Everything from the line holding "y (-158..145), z" through the last line below is needed; please reproduce those lines exactly, adding nothing.
== == ==
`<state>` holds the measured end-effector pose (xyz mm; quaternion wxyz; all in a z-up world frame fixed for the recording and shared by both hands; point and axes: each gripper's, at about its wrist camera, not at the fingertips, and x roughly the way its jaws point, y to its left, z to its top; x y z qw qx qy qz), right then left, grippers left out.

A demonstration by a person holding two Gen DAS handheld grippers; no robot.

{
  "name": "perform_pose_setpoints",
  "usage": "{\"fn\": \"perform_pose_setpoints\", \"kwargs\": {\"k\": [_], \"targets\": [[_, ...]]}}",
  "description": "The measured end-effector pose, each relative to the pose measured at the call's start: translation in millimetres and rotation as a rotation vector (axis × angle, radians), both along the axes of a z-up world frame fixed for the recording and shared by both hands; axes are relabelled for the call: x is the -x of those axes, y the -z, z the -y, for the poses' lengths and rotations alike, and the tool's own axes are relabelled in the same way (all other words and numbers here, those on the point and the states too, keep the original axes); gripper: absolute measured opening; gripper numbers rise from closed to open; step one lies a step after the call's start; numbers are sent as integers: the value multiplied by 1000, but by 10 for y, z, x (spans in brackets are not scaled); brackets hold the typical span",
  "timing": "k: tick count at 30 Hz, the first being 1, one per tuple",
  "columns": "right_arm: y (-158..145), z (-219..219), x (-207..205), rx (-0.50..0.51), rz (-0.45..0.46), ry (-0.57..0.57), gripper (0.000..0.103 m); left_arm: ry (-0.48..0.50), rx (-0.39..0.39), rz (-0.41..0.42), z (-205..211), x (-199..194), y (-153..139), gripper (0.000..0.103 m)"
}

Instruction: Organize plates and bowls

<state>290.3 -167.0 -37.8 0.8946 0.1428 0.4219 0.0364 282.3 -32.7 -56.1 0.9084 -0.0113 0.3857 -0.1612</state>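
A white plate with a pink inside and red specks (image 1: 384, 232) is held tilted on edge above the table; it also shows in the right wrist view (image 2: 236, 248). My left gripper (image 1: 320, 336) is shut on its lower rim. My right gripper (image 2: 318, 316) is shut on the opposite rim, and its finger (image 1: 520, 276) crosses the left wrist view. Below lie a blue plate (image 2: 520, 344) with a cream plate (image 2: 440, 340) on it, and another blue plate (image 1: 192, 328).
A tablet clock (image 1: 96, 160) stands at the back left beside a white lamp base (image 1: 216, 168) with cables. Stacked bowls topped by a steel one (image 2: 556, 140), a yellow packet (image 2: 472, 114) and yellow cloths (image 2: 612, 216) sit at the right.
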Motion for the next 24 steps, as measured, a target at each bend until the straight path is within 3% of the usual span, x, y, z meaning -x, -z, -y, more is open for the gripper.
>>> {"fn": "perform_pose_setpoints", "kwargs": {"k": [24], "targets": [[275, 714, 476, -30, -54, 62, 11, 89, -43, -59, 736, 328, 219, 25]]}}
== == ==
• _Solution to this exercise_:
  "columns": "right_arm: y (-158..145), z (-219..219), x (-207..205), rx (-0.50..0.51), rz (-0.45..0.46), ry (-0.57..0.57), gripper (0.000..0.103 m); left_arm: ry (-0.48..0.50), rx (-0.39..0.39), rz (-0.41..0.42), z (-205..211), x (-199..194), y (-153..139), gripper (0.000..0.103 m)"
}

Instruction: Organize plates and bowls

<state>290.3 -167.0 -37.8 0.8946 0.1428 0.4219 0.0364 282.3 -32.7 -56.1 0.9084 -0.0113 0.3857 -0.1612</state>
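A white plate with a pink inside and red specks (image 1: 384, 232) is held tilted on edge above the table; it also shows in the right wrist view (image 2: 236, 248). My left gripper (image 1: 320, 336) is shut on its lower rim. My right gripper (image 2: 318, 316) is shut on the opposite rim, and its finger (image 1: 520, 276) crosses the left wrist view. Below lie a blue plate (image 2: 520, 344) with a cream plate (image 2: 440, 340) on it, and another blue plate (image 1: 192, 328).
A tablet clock (image 1: 96, 160) stands at the back left beside a white lamp base (image 1: 216, 168) with cables. Stacked bowls topped by a steel one (image 2: 556, 140), a yellow packet (image 2: 472, 114) and yellow cloths (image 2: 612, 216) sit at the right.
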Motion for the next 24 steps, as measured, a target at each bend until the straight path is within 3% of the usual span, x, y, z meaning -x, -z, -y, more is open for the gripper.
>>> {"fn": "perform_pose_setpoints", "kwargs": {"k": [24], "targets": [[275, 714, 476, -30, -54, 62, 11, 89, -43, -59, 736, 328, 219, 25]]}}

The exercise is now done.